The post hoc analysis reported on blind independent central review (BICR)-assessed objective response rate (ORR) and PFS during maintenance treatment in patients with measurable residual disease at baseline, with an initial response being confirmed at 4 or more weeks.
In total, 47 patients in the niraparib arm and 26 in the placebo arm had measurable disease at baseline (19.0%).
Complete (CR) and partial response (PR) were observed during maintenance treatment among 12 (25.5%) and 15 (31.9%) patients, respectively, in the niraparib arm compared with 3 (11.5%) and 5 (19.2%) patients in the placebo arm. The ORR was 57.4% with niraparib, vs 30.8% with placebo (odds ratio, 3.2; 95% CI, 1.11-9.11). Of note, the higher ORR was still observed with niraparib, regardless of biomarker status, the authors wrote.
In addition, median PFS was superior with niraparib vs placebo (22.3 months [95% CI, 8.7–not estimable] vs 8.3 months [95% CI, 5.6-11.0]; HR, 0.36; 95% CI, 0.19-0.71).
Lastly, grade 3 or higher treatment-emergent adverse events (TEAEs) occurred in 28 patients (59.6%) in the niraparib group and 7 patients (26.9%) in the placebo group. TEAEs led to treatment discontinuation in 3 patients (6.4%) treated with niraparib, compared with 1 patient (3.8%) given placebo.
The most common grade 3 or higher TEAEs in the niraparib and placebo arms were platelet count decreased (19.1% vs 0%, respectively), anemia (14.9% vs 0%), neutrophil count decreased (14.9% vs 0%), hypertension (8.5% vs 0%), gamma-glutamyl transferase increased (6.4% vs 3.8%), and white blood cell count decreased (6.4% vs 0%).
In the randomized, double-blind, placebo-controlled phase 3 trial, investigators aimed to evaluate the efficacy and safety of niraparib maintenance therapy in Chinese patients with newly diagnosed, advanced ovarian cancer who responded to first-line platinum-based therapy.
In the trial, maintenance therapy with niraparib demonstrated a statistically significant and clinically meaningful improvement in PFS (median, 24.8 months vs 8.3 months, respectively; HR, 0.45; 95% CI, 0.34-0.60; P < .001) compared with placebo. PFS benefit was seen regardless of biomarker status and residual disease status after surgery.
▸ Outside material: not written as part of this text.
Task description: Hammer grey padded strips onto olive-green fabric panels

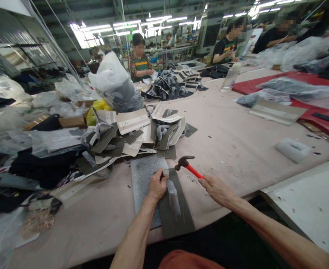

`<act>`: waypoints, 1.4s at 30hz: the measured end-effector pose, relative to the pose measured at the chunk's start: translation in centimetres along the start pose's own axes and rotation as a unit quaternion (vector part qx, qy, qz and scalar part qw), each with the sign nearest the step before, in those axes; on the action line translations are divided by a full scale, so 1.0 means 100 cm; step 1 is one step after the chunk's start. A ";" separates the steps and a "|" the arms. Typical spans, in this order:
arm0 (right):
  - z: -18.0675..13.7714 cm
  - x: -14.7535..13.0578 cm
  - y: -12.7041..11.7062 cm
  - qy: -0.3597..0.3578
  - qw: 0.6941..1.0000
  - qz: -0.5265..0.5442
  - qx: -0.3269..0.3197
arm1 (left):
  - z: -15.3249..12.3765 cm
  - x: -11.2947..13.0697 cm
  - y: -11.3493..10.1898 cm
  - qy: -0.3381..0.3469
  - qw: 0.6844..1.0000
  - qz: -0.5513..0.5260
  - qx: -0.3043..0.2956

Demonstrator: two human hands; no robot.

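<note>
My right hand (215,188) is closed around the red-orange handle of a claw hammer (191,168), whose dark head is raised just right of my left hand. My left hand (157,186) grips a short metal punch (165,172), its round top showing above the fingers and its lower end hidden. Below it lies a dark olive panel (185,222) with a plastic-wrapped strap handle (173,198). The panel partly overlaps a worn grey board (142,173) on the table (220,149).
Beyond the board is a heap of similar olive and cream panels (133,121). A stuffed plastic bag (114,82), a clear bottle (230,77) and a white roll (292,149) stand around. A seated person (139,61) works across the table, with others farther right.
</note>
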State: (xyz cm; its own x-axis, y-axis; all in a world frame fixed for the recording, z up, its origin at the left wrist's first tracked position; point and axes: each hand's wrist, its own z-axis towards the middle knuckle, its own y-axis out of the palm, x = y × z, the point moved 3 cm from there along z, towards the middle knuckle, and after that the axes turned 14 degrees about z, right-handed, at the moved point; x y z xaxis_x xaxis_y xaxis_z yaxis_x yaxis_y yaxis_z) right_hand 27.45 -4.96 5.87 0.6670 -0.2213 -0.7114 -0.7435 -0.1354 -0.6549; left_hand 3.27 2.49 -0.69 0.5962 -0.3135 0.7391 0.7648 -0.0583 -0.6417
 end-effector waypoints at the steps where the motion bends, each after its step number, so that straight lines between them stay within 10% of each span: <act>1: 0.000 -0.002 -0.002 -0.002 1.000 0.002 0.012 | 0.000 0.000 0.000 -0.002 1.000 -0.005 -0.003; 7: -0.008 -0.061 -0.024 -0.152 0.975 0.041 0.156 | 0.001 -0.005 0.003 -0.015 1.000 -0.017 -0.004; 10: -0.008 -0.068 -0.012 -0.179 0.980 -0.027 0.083 | 0.001 -0.006 0.004 -0.016 1.000 -0.004 -0.004; 13: -0.006 -0.050 0.003 -0.159 0.981 -0.108 -0.009 | 0.001 -0.004 0.003 -0.009 1.000 0.005 0.002; 22: 0.015 0.046 0.012 0.006 0.995 -0.095 -0.005 | 0.001 -0.001 0.002 -0.015 0.998 -0.062 -0.025; 26: 0.012 0.005 0.032 -0.216 0.966 -0.121 0.075 | 0.003 0.002 -0.003 -0.008 0.994 -0.096 -0.049; 30: 0.007 -0.048 0.081 -0.376 0.915 -0.120 -0.085 | 0.006 0.001 -0.002 -0.027 0.994 -0.096 -0.050; 36: 0.012 -0.069 0.120 -0.339 0.908 -0.213 -0.120 | 0.023 -0.007 -0.008 -0.219 0.914 -0.278 0.200; 42: 0.014 -0.104 0.068 -0.214 0.947 -0.237 0.023 | 0.032 0.037 -0.085 -0.097 0.897 -0.274 0.333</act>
State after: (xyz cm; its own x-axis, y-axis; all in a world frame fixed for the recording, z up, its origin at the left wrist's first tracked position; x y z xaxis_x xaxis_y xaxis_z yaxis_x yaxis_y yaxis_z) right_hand 15.56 -2.22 8.42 0.8915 0.2665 -0.3664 -0.3592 -0.0772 -0.9301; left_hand -0.31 4.85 8.14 0.0679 -0.2366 0.9692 0.8937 0.4463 0.0463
“However, the antitumor activity of niraparib maintenance therapy in patients with measurable residual disease at baseline remains unclear,” the study authors wrote.
The investigators randomized 384 patients 2:1 to receive either niraparib or matched placebo for 36 months or until disease progression or unacceptable toxicity.
To be eligible for the trial, patients were required to be 18 years of age or older, and have FIGO stage III/IV ovarian cancer, high-grade serous or endometroid tumor, receipt of primary or interval cytoreductive surgery, and a CR or PR to first-line platinum-based therapy.
Data cutoff for the current analysis was September 30, 2021.
BICR-assessed PFS in the intent-to-treat (ITT) population served as the primary end point. Secondary end points included overall survival (OS) and time to first subsequent anti-cancer therapy in the ITT population, PFS and OS in the homologous recombination deficiency (HRD) subgroup, and safety.
Patients were stratified by germline BRCA mutation status, tumor HRD status, receipt of neoadjuvant chemotherapy, and response to first-line platinum-based therapy.
In the niraparib arm, median age was 55 years (range, 39-77), and the majority of patients had an ECOG performance status of 1 (68.1%) and FIGO stage III disease (68.1%). Further, 24 patients (51.1%) had received neoadjuvant therapy, 34 patients did not have a BRCA mutation (72.3%), 31 had HRD status (66.0%), 37 had an optimal outcome to cytoreductive surgery (78.7%), and 34 had a CR to first-line platinum-based therapy (72.3%).
Kong B, Wu L, Zhu J, et al. Efficacy and safety of niraparib maintenance therapy in patients with newly diagnosed advanced ovarian cancer who had measurable residual disease: A post-hoc subgroup analysis of the PRIME study. J Clin Oncol. 2023;41(16):5562.